The FTSE 100 doesn't say so.....

Facts:
..........................
Jan 1995
FTSE 100 3065.50
DAX 2106.58
Dow Jones 3849.24
.........................
July 2004
FTSE 100 4407.4
DAX 3998.77
Dow Jones 10282.80
.......................
Now tell me again which country was supposed to be doing better?!!!


So why has the FTSE under performed,over the
last decade and is continuing to do so?
 
Seeing as the Dax is a clone of the US markets,it is perhaps no surprise to see it's performance.
With regards the FTSE,all I can suggest is the fact that UK traders haven't got their heads stuck so far up their own butts,as compared to their US counterparts..
And of course,more $$ than Andrex bog roll floating around the place helps....

cheers
Steve
 
The performance of the FTSE 100 has little to do with Britains economy.

The rules of the index mean that it is heavily biased to the biggest stocks.

A fairer comparison would be to use the FTSE 250 over the same period.

In January 1995 this stood at 3500. Its now at 6200+

The market historically has tended to be a leading indicator for the economy.

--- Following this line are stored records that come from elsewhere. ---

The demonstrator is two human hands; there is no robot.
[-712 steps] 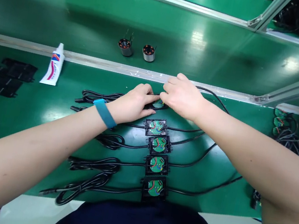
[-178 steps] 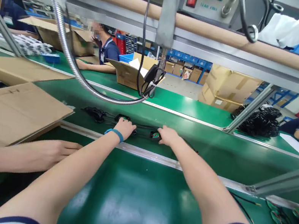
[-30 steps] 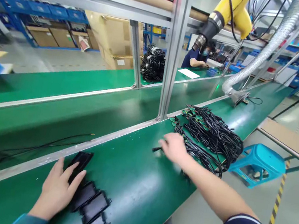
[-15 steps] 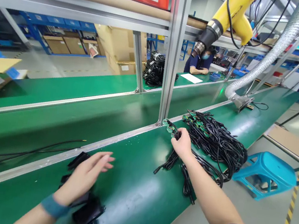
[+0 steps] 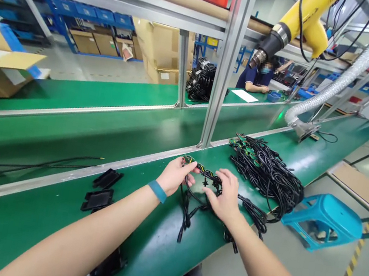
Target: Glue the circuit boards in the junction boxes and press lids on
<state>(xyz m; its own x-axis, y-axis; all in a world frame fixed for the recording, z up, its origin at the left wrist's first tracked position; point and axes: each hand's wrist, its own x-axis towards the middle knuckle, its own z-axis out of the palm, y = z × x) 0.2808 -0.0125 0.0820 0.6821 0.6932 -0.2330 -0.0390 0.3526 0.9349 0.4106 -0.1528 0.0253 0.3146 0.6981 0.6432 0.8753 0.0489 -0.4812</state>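
Note:
My left hand point(image 5: 177, 175) is closed, thumb and fingers pinching the wired end of a few black cables point(image 5: 185, 221). Thin red and yellow wires show by its fingertips. Just to the right, my right hand point(image 5: 226, 196) curls around the same cables near their small black fittings, thumb and fingers on either side. The cable tails hang down and lie on the green bench point(image 5: 159, 243). Whatever sits deeper in each grip is hidden by the fingers. Beyond my right hand lies a big pile of black cables point(image 5: 267, 174) with small green circuit boards at its far end.
Black plastic housings point(image 5: 98, 200) lie beside my left forearm. A metal post point(image 5: 223, 68) rises at the bench's back rail. A yellow heat gun point(image 5: 298, 20) and a flexible silver duct point(image 5: 345, 76) hang overhead. A blue stool point(image 5: 327, 218) stands right. A co-worker point(image 5: 255, 77) sits behind.
My left hand has moved right and away from the housings to take the cables' wired end. My right hand has brought the cables slightly nearer, away from the pile.

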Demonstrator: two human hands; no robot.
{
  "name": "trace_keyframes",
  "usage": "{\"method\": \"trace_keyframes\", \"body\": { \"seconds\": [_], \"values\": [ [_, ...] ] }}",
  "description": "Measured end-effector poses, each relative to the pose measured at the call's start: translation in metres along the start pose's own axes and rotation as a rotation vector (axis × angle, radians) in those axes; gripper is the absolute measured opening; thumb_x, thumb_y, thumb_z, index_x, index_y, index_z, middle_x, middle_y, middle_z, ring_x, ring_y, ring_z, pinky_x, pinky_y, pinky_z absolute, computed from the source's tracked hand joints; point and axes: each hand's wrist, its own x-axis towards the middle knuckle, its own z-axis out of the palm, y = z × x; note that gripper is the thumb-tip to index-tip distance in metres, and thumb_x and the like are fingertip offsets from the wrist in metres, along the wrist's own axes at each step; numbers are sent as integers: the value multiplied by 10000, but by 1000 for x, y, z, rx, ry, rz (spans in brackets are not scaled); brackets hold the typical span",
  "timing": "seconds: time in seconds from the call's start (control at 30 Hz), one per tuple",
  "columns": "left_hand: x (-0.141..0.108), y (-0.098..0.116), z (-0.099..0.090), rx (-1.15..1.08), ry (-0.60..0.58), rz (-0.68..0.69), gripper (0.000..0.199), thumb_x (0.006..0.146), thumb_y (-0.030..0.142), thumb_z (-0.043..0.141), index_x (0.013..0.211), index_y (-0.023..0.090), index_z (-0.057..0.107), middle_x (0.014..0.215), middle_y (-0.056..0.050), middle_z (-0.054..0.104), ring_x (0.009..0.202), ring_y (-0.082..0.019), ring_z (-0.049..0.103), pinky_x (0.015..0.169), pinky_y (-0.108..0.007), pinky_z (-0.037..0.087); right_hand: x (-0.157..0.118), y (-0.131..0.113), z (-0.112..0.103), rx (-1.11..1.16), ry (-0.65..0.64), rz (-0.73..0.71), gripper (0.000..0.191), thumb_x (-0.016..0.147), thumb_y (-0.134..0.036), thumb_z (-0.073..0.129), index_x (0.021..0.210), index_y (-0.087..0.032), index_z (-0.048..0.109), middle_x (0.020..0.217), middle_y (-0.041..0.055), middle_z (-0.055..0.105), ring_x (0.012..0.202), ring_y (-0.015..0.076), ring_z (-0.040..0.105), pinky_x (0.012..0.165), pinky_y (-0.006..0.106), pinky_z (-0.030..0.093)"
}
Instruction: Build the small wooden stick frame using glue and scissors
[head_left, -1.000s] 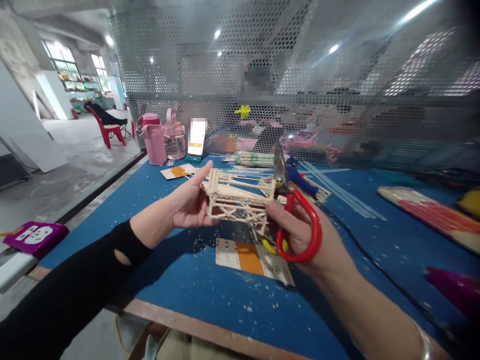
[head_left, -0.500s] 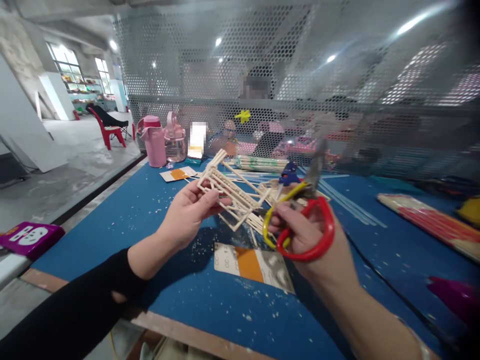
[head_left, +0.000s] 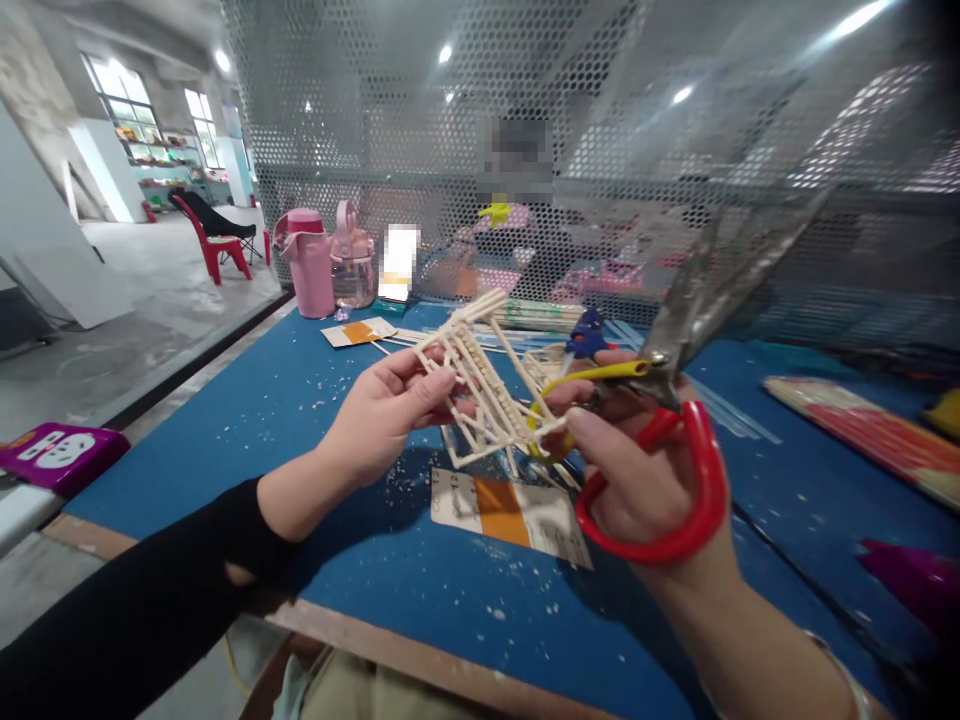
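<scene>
Between my two hands is a small frame of thin wooden sticks (head_left: pixel 487 390), held tilted above the table. My left hand (head_left: pixel 401 405) is closed on its left side, the thumb in front and the fingers behind. Scissors (head_left: pixel 705 480) with one red and one yellow handle hang in my right hand (head_left: pixel 626 460), their metal blades pointing up and away. The thumb and forefinger of that hand also touch a stick at the frame's right end. Beneath the frame lies a white card with an orange band (head_left: pixel 499 508). Loose sticks behind it are partly hidden.
A blue glue gun (head_left: pixel 587 335) stands behind my right hand. Two pink bottles (head_left: pixel 311 275) and a lit phone (head_left: pixel 397 262) stand at the back left. A stick pack (head_left: pixel 847 425) and a black cable (head_left: pixel 795 575) lie right. Perforated metal mesh (head_left: pixel 420 130) closes the back.
The scissors have swung up and right, and their blades now look larger. My right fingers have come to the frame's right end. The frame has shifted slightly right and tilted more.
</scene>
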Motion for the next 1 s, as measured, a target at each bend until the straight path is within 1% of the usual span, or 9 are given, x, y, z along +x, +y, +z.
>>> {"method": "trace_keyframes", "body": {
  "seconds": [0.13, 0.23, 0.33, 0.43, 0.5, 0.63, 0.7, 0.87, 1.0],
  "values": [
    [-2, -3, 1, -21, -19, 3, 201, 704, 229, 774, 876, 162, 695, 768, -43, 725, 670, -133, 690, 677, -238, 534, -4, -3, 7, -119, 9, -16, 410, 686, -291, 728, 1014, -250, 485, 714, -43, 564, 560, 126, 565, 520, 271, 491],
    [-4, -5, 4, 22, -55, 31, 320, 627, 120, 807, 925, 166, 698, 799, -32, 719, 725, -128, 679, 710, -228, 527, -8, 0, 14, -103, 50, 5, 381, 714, -301, 708, 1013, -249, 476, 694, -55, 556, 528, 115, 563, 529, 273, 508],
    [-7, -7, 9, 103, 42, 32, 219, 600, 71, 799, 767, 151, 682, 697, 8, 672, 616, -88, 616, 634, -200, 501, -11, 5, 18, -82, 20, 38, 393, 710, -311, 717, 1007, -251, 468, 684, -57, 568, 526, 121, 575, 532, 279, 518],
    [-7, -6, 9, 182, 118, -8, 145, 630, 115, 784, 629, 144, 641, 613, 17, 637, 538, -72, 557, 562, -192, 454, -13, 7, 20, -97, 14, 42, 397, 711, -318, 721, 1008, -248, 467, 691, -54, 573, 538, 125, 586, 545, 282, 527],
    [-5, -3, 6, 248, 69, -45, 137, 674, 161, 759, 602, 141, 645, 593, 7, 634, 523, -75, 541, 551, -198, 432, -14, 7, 21, -108, 18, 30, 393, 717, -318, 714, 1014, -245, 467, 699, -49, 574, 546, 126, 588, 543, 279, 529],
    [0, 4, -3, 311, -121, -104, 144, 753, 237, 683, 650, 138, 695, 609, -19, 655, 525, -81, 540, 568, -210, 426, -15, 5, 22, -138, 13, 18, 374, 731, -300, 702, 1014, -248, 463, 703, -42, 575, 557, 130, 589, 540, 279, 531],
    [3, 6, -6, 326, -179, -120, 160, 772, 249, 649, 668, 134, 693, 616, -20, 653, 540, -85, 549, 588, -217, 438, -15, 6, 22, -130, 31, 19, 383, 720, -306, 711, 1007, -246, 465, 696, -46, 574, 550, 130, 588, 541, 284, 534],
    [6, 8, -10, 561, -127, 7, 189, 774, 257, 636, 637, 132, 599, 554, 35, 545, 515, -67, 468, 520, -197, 374, -15, 8, 23, -87, 52, 24, 407, 693, -333, 737, 999, -234, 488, 679, -47, 573, 525, 129, 584, 527, 294, 537],
    [8, 7, -18, 710, -160, 55, 266, 792, 348, 618, 626, 142, 587, 541, 32, 529, 503, -73, 449, 502, -212, 354, -15, 10, 23, -79, 50, 39, 392, 698, -337, 734, 994, -234, 499, 670, -44, 568, 518, 130, 577, 518, 298, 537]
  ]
}}
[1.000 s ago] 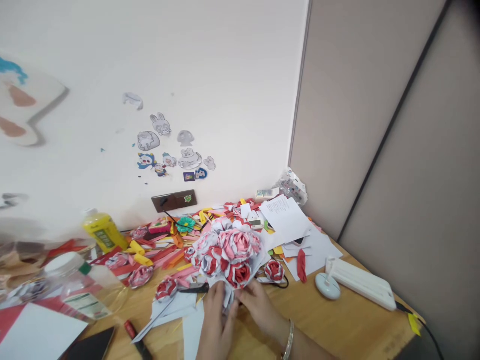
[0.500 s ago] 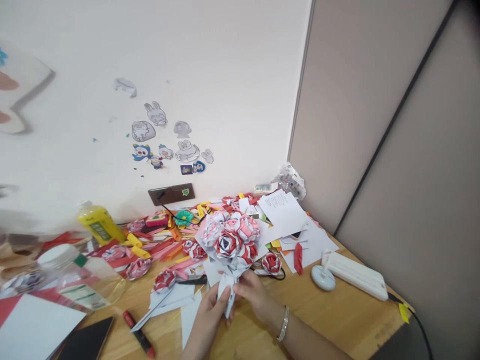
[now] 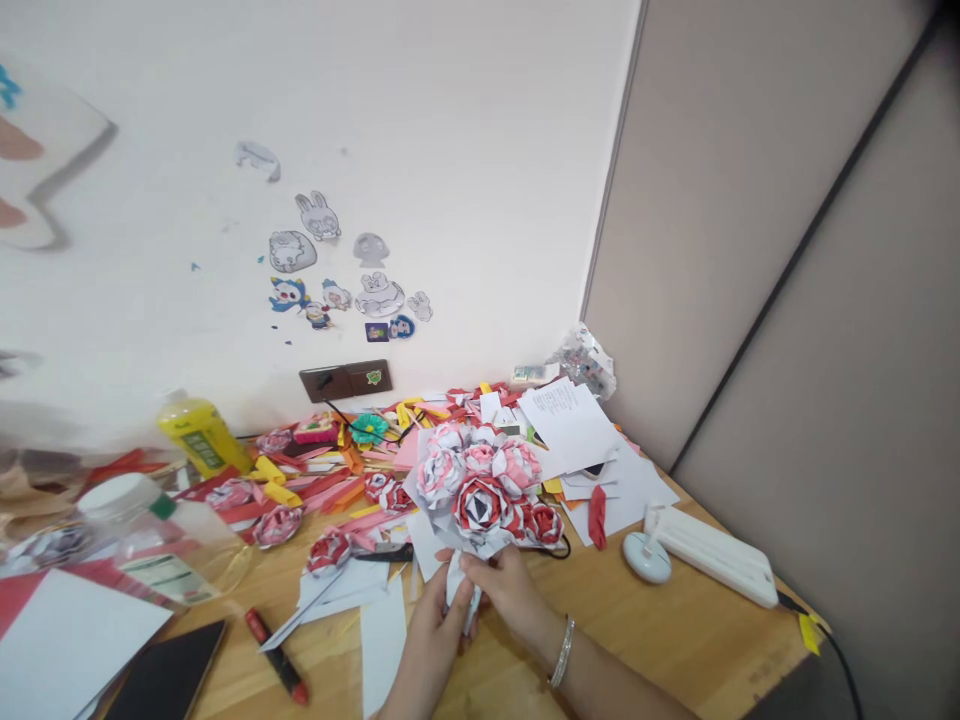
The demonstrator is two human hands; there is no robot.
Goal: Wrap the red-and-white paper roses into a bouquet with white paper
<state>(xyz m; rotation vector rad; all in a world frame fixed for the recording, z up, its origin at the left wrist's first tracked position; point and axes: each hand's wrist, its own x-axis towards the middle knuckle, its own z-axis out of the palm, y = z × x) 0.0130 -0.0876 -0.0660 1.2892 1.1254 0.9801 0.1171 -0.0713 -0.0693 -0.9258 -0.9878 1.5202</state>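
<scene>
Bouquet of roses [image 3: 480,480] above left hand [image 3: 433,622] and right hand [image 3: 511,595], stem [image 3: 455,578] between.

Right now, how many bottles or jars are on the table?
2: a yellow bottle at back left and a clear white-lidded jar nearer the camera, both left of the paper-rose bouquet. More may be hidden.

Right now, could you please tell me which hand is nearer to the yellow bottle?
Left. The left hand holds the paper bouquet right of the yellow bottle, nearer the camera; the right hand holds it farther right.
</scene>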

Maybe Britain is going to have some trouble next year. (I think its shaping up that way, too much debt, too high house prices, interest rate rises could cripple consumer confidence and crash the Housing market)

I see a lot of houses suddenly coming on the market as the Buy To Let brigade suddenly realise it isn't a one way street and they have borrowed too much.

JonnyT
 
My understanding (and it may be incorrect) is that the FT is more conservative in it's corporate makeup. Conservative here meaning it's compiled of 'lower risk' profile companies than say DOW etc. I understand from this that it does not therefore do so well in growth terms when the Bulls are running,but conversely does not fair has badly as it's counterparts when the bears are in charge. So for an explanation of comparative performance (if this is correct) we might look at whether the past 10 years was more bullish than bearish.
 
The DOW has consistently outperformed both UKX and MCX, as the attached charts show.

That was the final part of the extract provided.